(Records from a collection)
========

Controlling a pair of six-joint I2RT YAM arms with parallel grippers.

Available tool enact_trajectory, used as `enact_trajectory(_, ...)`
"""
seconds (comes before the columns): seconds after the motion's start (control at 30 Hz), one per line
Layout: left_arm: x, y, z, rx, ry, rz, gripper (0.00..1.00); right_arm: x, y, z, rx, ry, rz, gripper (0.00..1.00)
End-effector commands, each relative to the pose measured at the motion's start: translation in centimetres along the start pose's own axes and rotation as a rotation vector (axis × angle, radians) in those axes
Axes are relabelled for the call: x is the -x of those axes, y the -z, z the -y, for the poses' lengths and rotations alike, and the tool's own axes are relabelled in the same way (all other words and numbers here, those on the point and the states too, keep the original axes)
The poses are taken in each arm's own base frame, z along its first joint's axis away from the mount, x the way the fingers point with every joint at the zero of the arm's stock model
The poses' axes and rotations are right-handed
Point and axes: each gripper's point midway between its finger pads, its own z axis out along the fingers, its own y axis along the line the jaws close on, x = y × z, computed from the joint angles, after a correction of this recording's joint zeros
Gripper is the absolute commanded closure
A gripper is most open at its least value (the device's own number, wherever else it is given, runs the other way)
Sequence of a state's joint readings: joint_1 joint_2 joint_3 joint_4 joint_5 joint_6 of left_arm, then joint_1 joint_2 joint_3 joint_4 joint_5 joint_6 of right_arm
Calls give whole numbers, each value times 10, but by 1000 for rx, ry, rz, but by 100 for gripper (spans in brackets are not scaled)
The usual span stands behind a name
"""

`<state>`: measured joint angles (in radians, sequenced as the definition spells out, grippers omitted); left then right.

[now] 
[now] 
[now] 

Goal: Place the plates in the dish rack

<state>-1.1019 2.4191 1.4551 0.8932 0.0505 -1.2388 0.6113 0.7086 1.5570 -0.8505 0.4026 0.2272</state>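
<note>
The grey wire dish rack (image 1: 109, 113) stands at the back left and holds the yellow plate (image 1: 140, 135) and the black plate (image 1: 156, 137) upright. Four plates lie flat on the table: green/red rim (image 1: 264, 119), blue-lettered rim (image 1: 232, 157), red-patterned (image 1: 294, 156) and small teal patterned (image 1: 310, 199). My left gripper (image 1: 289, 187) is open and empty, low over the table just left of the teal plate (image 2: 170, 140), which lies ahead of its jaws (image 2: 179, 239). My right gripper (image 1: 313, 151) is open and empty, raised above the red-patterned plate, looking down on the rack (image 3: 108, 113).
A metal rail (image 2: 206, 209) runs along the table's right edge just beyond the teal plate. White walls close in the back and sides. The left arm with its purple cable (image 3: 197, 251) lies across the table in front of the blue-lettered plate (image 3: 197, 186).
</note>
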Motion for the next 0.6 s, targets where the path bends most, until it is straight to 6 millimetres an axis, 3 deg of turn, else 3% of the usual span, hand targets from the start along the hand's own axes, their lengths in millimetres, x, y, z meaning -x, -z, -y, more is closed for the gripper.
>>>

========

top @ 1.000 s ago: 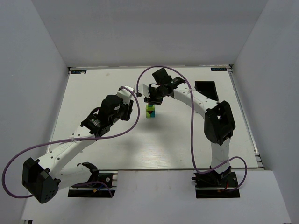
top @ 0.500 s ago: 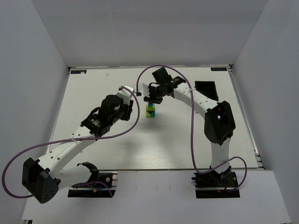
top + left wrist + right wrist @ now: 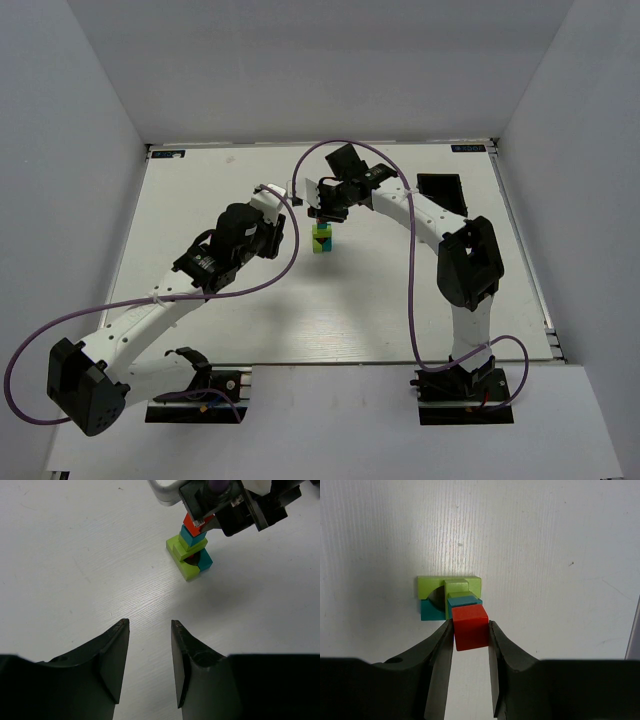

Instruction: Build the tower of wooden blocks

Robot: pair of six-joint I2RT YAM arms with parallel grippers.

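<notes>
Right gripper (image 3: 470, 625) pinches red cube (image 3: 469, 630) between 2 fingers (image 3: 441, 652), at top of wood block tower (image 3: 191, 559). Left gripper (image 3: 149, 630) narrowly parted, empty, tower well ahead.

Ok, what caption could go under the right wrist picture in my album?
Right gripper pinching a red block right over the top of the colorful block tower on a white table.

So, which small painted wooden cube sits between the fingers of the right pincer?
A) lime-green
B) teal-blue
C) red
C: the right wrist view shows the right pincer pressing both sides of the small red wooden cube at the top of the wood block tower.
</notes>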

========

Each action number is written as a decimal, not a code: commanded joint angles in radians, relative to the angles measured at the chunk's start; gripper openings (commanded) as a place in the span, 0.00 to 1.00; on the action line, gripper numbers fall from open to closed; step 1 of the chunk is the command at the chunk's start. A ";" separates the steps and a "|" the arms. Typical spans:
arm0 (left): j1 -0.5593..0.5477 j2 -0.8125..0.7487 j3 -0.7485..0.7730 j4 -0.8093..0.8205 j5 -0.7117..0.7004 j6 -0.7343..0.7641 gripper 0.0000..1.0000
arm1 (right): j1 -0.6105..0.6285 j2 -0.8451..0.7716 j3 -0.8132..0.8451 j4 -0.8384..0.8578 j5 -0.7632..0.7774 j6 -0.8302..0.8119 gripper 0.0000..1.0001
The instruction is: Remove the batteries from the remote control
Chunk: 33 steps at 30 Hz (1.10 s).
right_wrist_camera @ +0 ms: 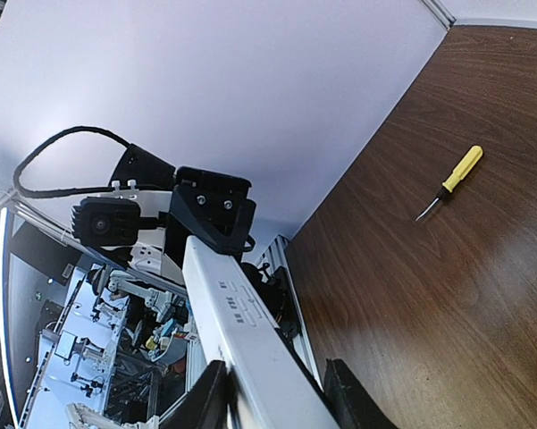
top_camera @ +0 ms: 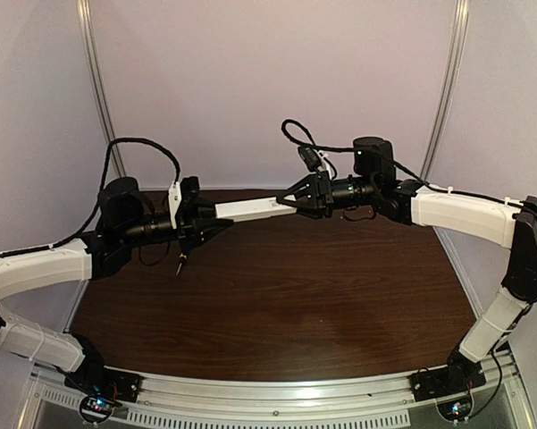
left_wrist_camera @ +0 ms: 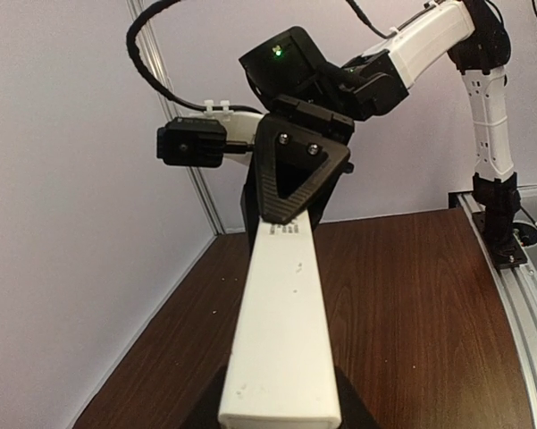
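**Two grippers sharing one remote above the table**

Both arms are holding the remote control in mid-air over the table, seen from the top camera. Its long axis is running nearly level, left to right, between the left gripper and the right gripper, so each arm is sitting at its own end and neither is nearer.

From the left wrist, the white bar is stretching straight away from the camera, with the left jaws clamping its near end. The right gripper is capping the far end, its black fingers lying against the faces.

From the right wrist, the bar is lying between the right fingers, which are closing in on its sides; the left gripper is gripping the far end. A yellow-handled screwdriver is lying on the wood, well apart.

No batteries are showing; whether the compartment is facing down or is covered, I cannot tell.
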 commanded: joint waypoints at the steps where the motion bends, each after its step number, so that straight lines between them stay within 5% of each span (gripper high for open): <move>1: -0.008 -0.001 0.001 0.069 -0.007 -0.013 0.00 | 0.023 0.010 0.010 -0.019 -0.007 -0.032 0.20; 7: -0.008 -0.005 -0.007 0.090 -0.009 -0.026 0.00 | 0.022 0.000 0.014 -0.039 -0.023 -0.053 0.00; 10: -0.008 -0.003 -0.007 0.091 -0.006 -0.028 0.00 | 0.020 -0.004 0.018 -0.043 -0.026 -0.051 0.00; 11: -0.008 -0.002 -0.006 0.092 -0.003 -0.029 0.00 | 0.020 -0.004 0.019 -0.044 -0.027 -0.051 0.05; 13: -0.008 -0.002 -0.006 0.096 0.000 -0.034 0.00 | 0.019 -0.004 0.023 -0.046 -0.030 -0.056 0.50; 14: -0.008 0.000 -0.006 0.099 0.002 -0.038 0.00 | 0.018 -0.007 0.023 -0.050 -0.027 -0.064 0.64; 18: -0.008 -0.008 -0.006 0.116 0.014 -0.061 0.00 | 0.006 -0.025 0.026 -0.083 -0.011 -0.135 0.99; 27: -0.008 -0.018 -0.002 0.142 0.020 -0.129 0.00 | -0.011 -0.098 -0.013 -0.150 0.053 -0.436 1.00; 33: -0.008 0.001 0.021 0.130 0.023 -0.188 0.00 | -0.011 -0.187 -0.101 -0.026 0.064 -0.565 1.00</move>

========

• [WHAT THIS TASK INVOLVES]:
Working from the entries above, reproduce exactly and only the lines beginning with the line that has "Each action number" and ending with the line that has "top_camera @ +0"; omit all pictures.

• [TASK SOLUTION]:
Each action number is written as a decimal, not a code: commanded joint angles in radians, relative to the angles measured at the chunk's start; gripper openings (commanded) as a place in the span, 0.00 to 1.00; on the action line, gripper numbers fall from open to closed; step 1 of the chunk is the command at the chunk's start. A ";" separates the steps and a "|" the arms. Typical spans:
arm0 (left): j1 -0.5593..0.5477 j2 -0.8125..0.7487 j3 -0.7485..0.7730 j4 -0.8093..0.8205 j5 -0.7117..0.7004 j6 -0.7343..0.7641 gripper 0.0000..1.0000
arm1 (right): j1 -0.6105..0.6285 j2 -0.8451..0.7716 j3 -0.8132..0.8451 j4 -0.8384..0.8578 j5 -0.7632..0.7774 j6 -0.8302..0.8119 gripper 0.0000..1.0001
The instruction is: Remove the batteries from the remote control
Chunk: 33 steps at 30 Hz (1.10 s).
right_wrist_camera @ +0 ms: 
top_camera @ +0 ms: 

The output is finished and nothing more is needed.